■ Your goal ■
Retype all of the listing exactly, passing over any picture you find.

[Opening Data provided section]

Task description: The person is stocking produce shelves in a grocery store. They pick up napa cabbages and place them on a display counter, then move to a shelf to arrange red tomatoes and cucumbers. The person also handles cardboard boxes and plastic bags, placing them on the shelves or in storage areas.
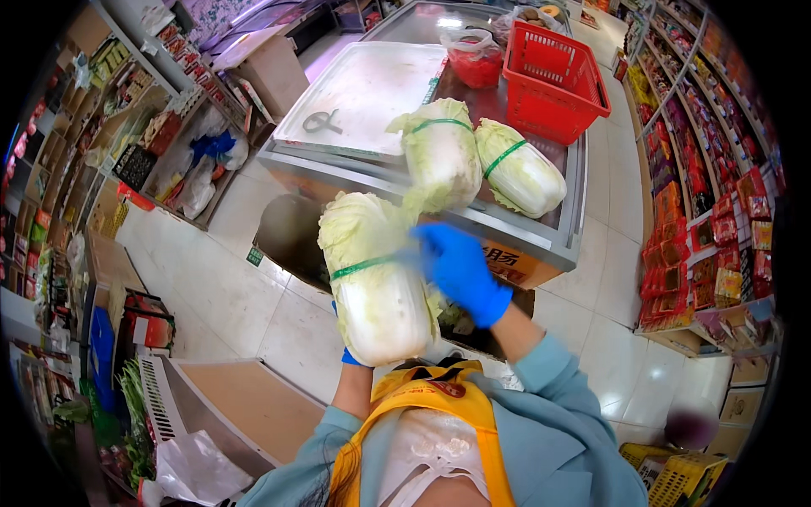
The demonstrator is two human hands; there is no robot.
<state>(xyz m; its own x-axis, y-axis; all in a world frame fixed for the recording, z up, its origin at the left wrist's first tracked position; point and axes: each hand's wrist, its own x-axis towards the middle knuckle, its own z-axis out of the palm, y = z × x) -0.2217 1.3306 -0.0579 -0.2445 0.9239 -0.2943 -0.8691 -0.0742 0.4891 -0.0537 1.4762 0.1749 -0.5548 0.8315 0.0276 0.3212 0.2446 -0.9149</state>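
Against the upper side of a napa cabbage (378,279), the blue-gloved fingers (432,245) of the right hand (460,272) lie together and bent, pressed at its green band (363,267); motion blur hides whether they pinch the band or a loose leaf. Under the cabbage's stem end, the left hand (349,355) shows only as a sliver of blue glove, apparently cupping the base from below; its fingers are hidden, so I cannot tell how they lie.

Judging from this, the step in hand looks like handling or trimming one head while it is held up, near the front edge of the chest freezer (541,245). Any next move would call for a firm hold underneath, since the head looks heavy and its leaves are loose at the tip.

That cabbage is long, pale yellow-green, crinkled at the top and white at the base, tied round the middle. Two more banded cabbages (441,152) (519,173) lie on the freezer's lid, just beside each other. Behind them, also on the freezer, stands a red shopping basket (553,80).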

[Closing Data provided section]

■ Response area ■
Task description: The person is stocking produce shelves in a grocery store. They pick up napa cabbages and place them on a display counter, then move to a shelf to arrange red tomatoes and cucumbers. The person also handles cardboard boxes and plastic bags, placing them on the shelves or in storage areas.
The demonstrator is two human hands; there is no robot.
<state>(xyz m; its own x-axis, y-axis; all in a world frame fixed for the recording, z up, its origin at the left wrist's first tracked position; point and axes: each hand's wrist, its own x-axis towards the middle knuckle, its own z-axis out of the palm, y = z × x) -0.2217 1.3306 -0.0579 -0.2445 0.9239 -0.2943 -0.8691 -0.0742 0.4891 -0.0537 1.4762 0.1749 -0.5548 0.8315 0.0276 0.3212 0.2446 -0.9149</state>
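Against the upper side of a napa cabbage (378,279), the blue-gloved fingers (432,245) of the right hand (460,272) lie together and bent, pressed at its green band (363,267); motion blur hides whether they pinch the band or a loose leaf. Under the cabbage's stem end, the left hand (349,355) shows only as a sliver of blue glove, apparently cupping the base from below; its fingers are hidden, so I cannot tell how they lie.

Judging from this, the step in hand looks like handling or trimming one head while it is held up, near the front edge of the chest freezer (541,245). Any next move would call for a firm hold underneath, since the head looks heavy and its leaves are loose at the tip.

That cabbage is long, pale yellow-green, crinkled at the top and white at the base, tied round the middle. Two more banded cabbages (441,152) (519,173) lie on the freezer's lid, just beside each other. Behind them, also on the freezer, stands a red shopping basket (553,80).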

That concludes the output.